Şarkı sözlerinin hissettirdiği bu samimiyetin müzikal olarak bütünlendiğini de söyleyebilmek mümkün. Albüm zaten canlı kaydedilmiş. Elbette videolardaki amatör kayıtlardan biraz daha fazlası var bu kayıtlarda. Ama abartı yok, özenti yok, büyük iddialar hiç yok. Boşnak’ın şarkılarında bir “nihilist” varsa, o da şarkıları söyleyen adamın (yani Boşnak'ın bizzat kendisinin) sesinde saklı olabilir. Ama hepsi bu… Alabildiğine sakin, duru, bu anlamda Ortaçgil ve Kızılok’un bir dönemini anımsatan minimalist bir müzikal tavır var albümde. Bu tavrı ve tarzı sevenlerin tadına doyamayacakları, bu zamanda pek de kolay bulamayacakları bir albüm bu.

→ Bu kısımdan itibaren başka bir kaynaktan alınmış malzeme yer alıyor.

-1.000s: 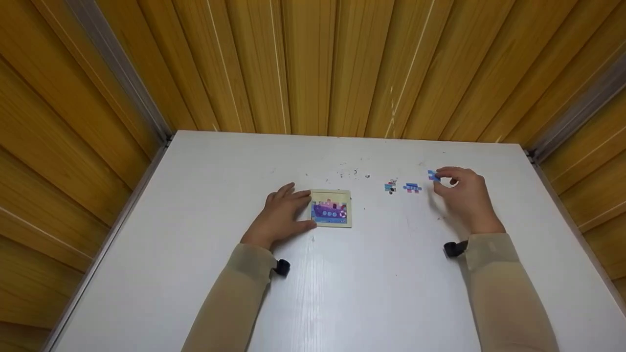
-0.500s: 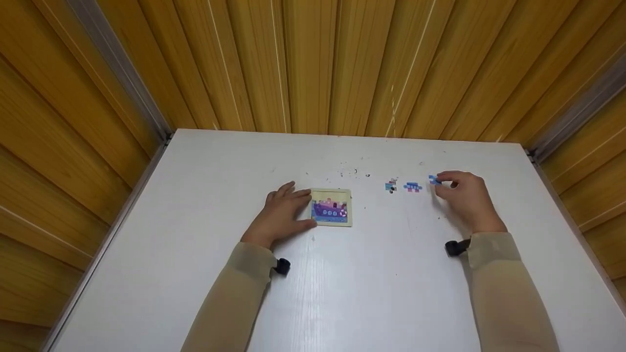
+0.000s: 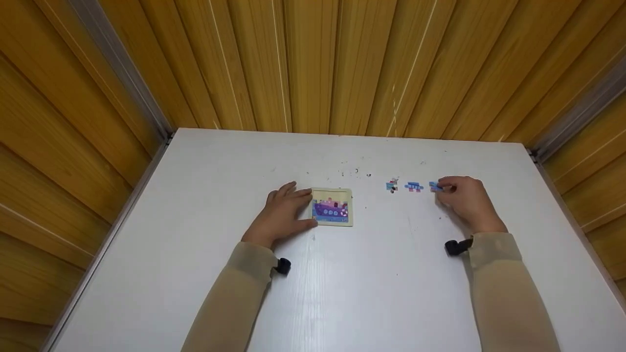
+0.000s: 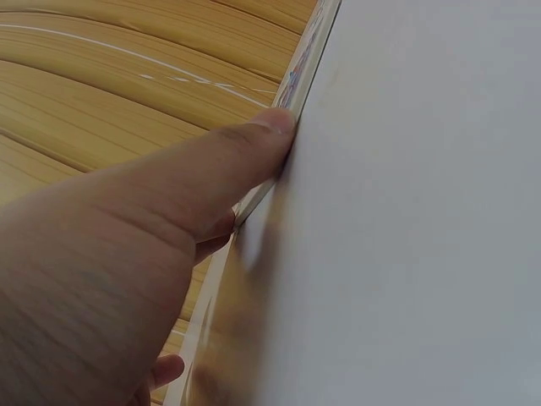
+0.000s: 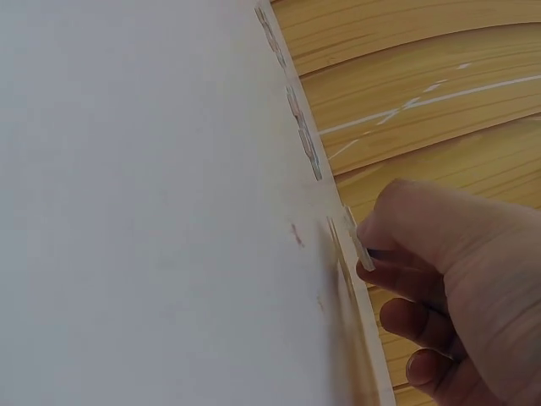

Albüm kapağının, içeriğindeki sıradışılığı kamufle eden sıradanlığı albüm için ciddi bir kusur gibi duruyor. Albümün en büyük kozu olan şarkı sözlerinin kartonette bu derece zor okunabilir olması büyük hata bence. Neyse ki kartonet okuyan müziksever sayısı gün geçtikçe azalmakta.

Müzik piyasasında yeni ve özgün çok az iş çıkıyor artık. Yüzyüzeyken Konuşuruz’un bu çok parlak ve cazip önerisine mutlaka kulak kabartmak lazım.